Member of Parliament for Cochrane
- In office June 1968 – March 1979

Personal details
- Born: 30 December 1929 Cochrane, Ontario
- Died: 11 February 2004 (aged 74)
- Party: Liberal Progressive Conservative
- Profession: consultant, orchestra conductor, public servant

= Ralph Stewart (Canadian politician) =

Canadian politician

Ralph Wesley Stewart (30 December 1929 – 11 February 2004) was a Liberal party member of the House of Commons of Canada, who briefly joined the Progressive Conservative party. He was born in Cochrane, Ontario and became a consultant, orchestra conductor and public servant by career.

He was first elected at the Cochrane riding in the 1968 general election, and re-elected there in the 1972 and 1974 federal elections.

On 7 March 1979, in the final days of the 30th Canadian Parliament, Stewart switched to the Progressive Conservative party citing objections to the Liberals' handling of bilingualism and economic policy.

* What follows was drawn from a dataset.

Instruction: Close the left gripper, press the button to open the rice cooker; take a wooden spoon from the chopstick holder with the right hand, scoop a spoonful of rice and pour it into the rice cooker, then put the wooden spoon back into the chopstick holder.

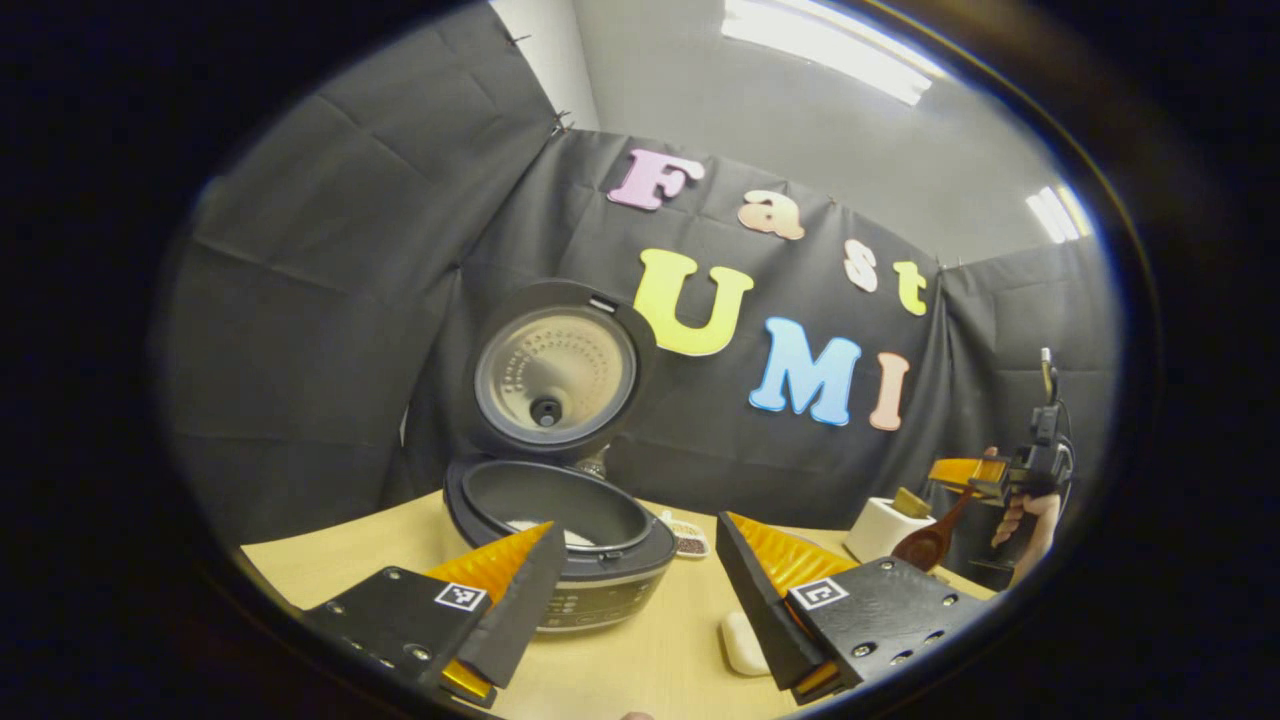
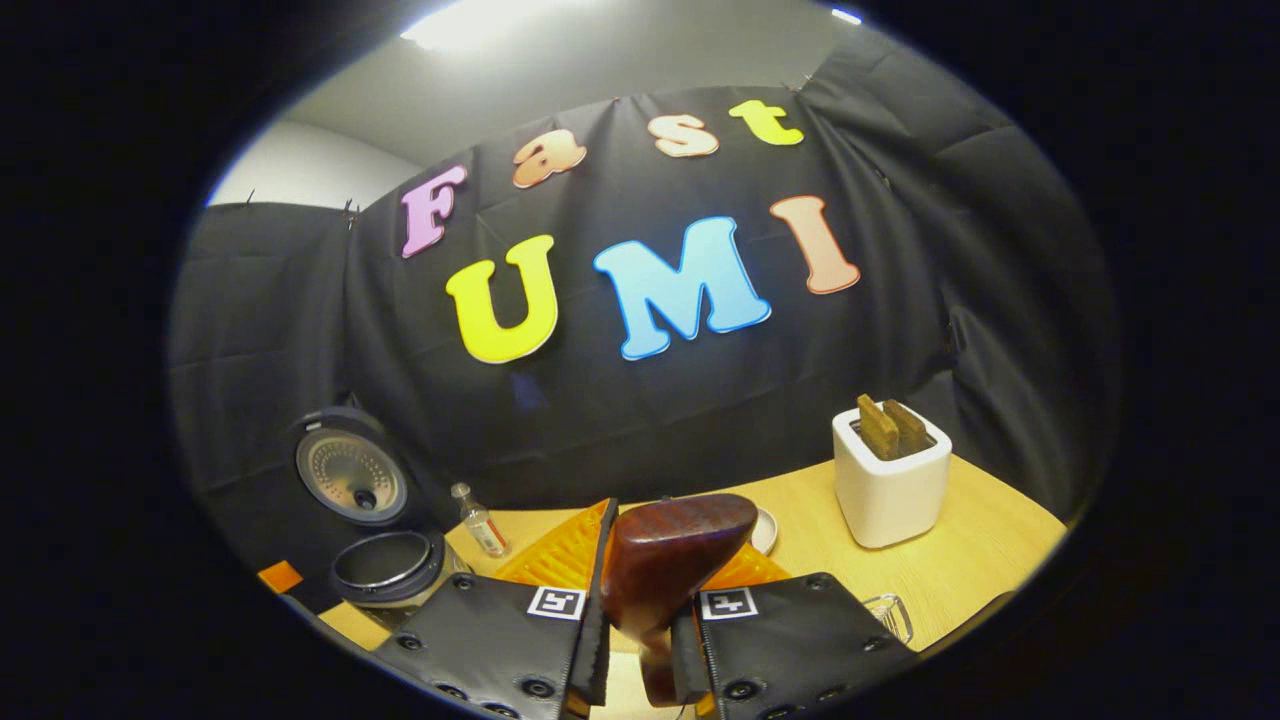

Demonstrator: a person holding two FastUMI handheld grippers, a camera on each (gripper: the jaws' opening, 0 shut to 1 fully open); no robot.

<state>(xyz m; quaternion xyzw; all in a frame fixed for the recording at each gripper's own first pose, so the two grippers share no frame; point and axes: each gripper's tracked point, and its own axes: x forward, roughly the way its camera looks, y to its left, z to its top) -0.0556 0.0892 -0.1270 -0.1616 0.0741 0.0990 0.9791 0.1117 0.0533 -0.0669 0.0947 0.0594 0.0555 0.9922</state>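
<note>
**Wood in the right claw, cooker open and waiting**

Wooden spoon (image 2: 668, 560) is clamped in my right claw (image 2: 640, 625) right now, both fingers pressing on the handle just below the bowl, the dark reddish bowl standing up in front of the lens. From my left gripper view I can see that same spoon (image 1: 932, 540) hanging bowl-down from the claw, near the white chopstick holder (image 1: 880, 527). My left claw (image 1: 640, 590) is spread wide, holding nothing, hovering just in front of the rice cooker (image 1: 560, 535).

Moving outward: the cooker's lid (image 1: 553, 370) stands fully up, and I can see something white down in the inner pot. So the button step is done, I'd say, and I'm somewhere in the scooping stretch. Whether the spoon carries rice, I can't tell.

How it handles: the spoon looks stiff and light, glossy, so possibly a little slick between the pads. Gripping this close to the bowl gives me good control of the tilt; I'd judge a grip farther down the handle would let it swing.

Beyond the spoon, the chopstick holder (image 2: 890, 480) sits on the bench (image 2: 990, 545) with two wooden pieces poking out. A small bottle (image 2: 482, 523) stands just beside the cooker.
</note>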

However, his federal political career ended when he was unable to represent the Progressive Conservatives at Cochrane, and instead his party's local riding association chose 22-year-old Carole Kosowan as their candidate for the 1979 general election. After the election, which returned a Progressive Conservative government, Stewart was rewarded with the Post of Consul General in Atlanta, Georgia. When the Liberals returned to power, he was asked to resign, but having negotiated a four-year appointment with a firm contract, he was paid for the full term. He later relocated to Naples, Florida.